**Your task:** Each line of the data below that includes the string "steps" must be copied.

**Given information:**
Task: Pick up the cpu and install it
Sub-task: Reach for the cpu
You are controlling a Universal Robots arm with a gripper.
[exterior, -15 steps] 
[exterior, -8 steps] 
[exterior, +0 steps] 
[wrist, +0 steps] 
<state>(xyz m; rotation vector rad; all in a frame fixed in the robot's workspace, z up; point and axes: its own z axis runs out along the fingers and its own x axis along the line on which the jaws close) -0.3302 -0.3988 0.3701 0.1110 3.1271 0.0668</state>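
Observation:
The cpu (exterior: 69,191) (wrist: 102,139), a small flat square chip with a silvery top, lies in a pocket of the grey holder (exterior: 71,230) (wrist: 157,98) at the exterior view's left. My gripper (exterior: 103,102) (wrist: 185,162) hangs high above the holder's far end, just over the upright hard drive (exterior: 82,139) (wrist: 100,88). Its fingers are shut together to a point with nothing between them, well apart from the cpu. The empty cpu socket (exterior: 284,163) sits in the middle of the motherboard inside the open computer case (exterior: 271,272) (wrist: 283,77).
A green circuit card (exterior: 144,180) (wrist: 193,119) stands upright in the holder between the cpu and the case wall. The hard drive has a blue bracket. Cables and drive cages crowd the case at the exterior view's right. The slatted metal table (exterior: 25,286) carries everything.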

**Output for this task:**
[exterior, -15 steps] 
[exterior, -8 steps] 
[exterior, +0 steps] 
[wrist, +0 steps] 

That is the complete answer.